:: DATA SHOWN

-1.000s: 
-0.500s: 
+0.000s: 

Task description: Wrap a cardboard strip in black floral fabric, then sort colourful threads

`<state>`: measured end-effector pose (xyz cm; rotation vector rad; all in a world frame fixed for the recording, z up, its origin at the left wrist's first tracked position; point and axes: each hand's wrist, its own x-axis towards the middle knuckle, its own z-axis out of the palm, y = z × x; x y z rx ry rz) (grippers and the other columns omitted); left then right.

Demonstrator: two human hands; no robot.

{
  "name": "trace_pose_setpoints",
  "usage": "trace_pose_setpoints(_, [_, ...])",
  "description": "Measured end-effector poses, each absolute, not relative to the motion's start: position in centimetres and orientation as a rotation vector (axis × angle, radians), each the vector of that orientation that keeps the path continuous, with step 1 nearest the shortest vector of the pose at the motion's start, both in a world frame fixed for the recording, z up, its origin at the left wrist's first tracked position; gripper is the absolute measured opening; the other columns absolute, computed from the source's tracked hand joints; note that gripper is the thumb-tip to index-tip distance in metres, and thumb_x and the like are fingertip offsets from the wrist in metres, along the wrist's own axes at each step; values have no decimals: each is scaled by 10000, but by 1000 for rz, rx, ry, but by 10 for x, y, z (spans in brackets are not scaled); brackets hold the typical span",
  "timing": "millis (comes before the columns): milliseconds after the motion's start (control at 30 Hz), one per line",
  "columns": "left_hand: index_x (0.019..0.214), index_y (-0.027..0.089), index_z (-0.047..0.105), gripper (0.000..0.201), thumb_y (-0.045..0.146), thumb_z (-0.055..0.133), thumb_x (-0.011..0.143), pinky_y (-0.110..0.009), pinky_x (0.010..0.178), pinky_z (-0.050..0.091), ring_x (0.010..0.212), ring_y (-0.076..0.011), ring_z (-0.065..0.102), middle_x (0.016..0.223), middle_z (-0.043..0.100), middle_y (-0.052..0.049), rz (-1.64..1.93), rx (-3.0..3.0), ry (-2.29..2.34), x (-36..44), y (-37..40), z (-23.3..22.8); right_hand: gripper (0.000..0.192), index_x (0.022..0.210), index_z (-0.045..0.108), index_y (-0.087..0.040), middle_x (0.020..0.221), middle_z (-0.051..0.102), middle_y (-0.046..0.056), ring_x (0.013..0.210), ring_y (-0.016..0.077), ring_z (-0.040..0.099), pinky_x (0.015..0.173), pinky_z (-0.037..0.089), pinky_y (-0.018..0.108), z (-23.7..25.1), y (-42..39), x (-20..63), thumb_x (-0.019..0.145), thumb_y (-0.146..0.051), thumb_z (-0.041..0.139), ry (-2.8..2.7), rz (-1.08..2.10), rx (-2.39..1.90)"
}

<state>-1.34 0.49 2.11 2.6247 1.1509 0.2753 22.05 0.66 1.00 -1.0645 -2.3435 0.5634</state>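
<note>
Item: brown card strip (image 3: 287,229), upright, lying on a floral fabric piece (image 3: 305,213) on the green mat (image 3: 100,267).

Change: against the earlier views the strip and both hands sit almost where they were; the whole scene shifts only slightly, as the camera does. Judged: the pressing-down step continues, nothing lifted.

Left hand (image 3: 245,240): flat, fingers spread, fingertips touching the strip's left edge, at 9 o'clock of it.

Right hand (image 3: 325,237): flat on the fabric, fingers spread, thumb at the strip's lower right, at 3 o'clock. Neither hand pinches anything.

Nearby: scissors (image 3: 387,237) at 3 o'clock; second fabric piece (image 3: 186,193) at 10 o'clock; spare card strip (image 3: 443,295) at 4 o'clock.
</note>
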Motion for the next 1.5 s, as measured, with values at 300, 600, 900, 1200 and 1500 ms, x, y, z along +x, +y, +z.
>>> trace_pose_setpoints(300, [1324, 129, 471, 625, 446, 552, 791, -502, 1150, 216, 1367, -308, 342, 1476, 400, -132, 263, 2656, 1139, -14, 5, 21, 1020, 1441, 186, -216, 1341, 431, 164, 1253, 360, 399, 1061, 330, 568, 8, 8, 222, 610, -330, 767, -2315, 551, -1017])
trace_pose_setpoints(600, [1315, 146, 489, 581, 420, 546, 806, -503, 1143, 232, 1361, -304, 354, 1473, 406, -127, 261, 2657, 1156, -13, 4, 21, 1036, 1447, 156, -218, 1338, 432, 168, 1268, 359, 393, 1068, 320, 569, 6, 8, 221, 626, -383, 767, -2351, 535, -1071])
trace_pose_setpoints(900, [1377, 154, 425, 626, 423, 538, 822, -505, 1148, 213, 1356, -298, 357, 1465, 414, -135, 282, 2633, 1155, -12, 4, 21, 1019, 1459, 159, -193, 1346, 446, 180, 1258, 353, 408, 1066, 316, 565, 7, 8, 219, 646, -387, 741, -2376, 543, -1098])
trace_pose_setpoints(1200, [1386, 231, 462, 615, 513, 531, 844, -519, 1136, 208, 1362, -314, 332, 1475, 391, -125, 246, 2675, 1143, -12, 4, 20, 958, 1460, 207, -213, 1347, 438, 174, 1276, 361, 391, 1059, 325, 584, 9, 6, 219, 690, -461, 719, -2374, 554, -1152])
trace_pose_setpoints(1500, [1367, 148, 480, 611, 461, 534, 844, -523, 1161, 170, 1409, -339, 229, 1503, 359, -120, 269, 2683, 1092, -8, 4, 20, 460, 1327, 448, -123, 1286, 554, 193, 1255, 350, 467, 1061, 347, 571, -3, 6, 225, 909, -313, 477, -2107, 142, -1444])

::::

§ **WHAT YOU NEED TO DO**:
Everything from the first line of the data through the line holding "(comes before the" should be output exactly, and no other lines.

§ **SOLUTION FOR THIS TASK**:
-1.000s: 
-0.500s: 
+0.000s: 

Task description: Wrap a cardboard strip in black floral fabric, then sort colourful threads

`<state>`: measured end-effector pose (xyz cm; rotation vector rad; all in a world frame fixed for the recording, z up, its origin at the left wrist's first tracked position; point and axes: each hand's wrist, its own x-axis towards the middle knuckle, its own z-axis out of the palm, y = z × x; x y z rx ry rz) (grippers and the other columns omitted); left then right.

Demonstrator: two human hands; no robot.

{
  "name": "trace_pose_setpoints",
  "usage": "trace_pose_setpoints(_, [_, ...])",
  "description": "Measured end-effector poses, each absolute, not relative to the motion's start: position in centimetres and orientation as a rotation vector (axis × angle, radians), each the vector of that orientation that keeps the path continuous, with step 1 nearest the shortest vector of the pose at the motion's start, both in a world frame fixed for the recording, z up, its origin at the left wrist's first tracked position; gripper is the absolute measured opening; the other columns absolute, computed from the source's tracked hand joints; note that gripper is the thumb-tip to index-tip distance in metres, and thumb_x and the like are fingertip offsets from the wrist in metres, along the wrist's own axes at each step; values have no decimals: each is scaled by 10000, but by 1000 for rz, rx, ry, but by 10 for x, y, z (spans in brackets are not scaled); brackets hold the typical span",
  "timing": "millis (comes before the columns): milliseconds after the motion's start (control at 30 Hz), one per line",

Nothing else is required for this exercise.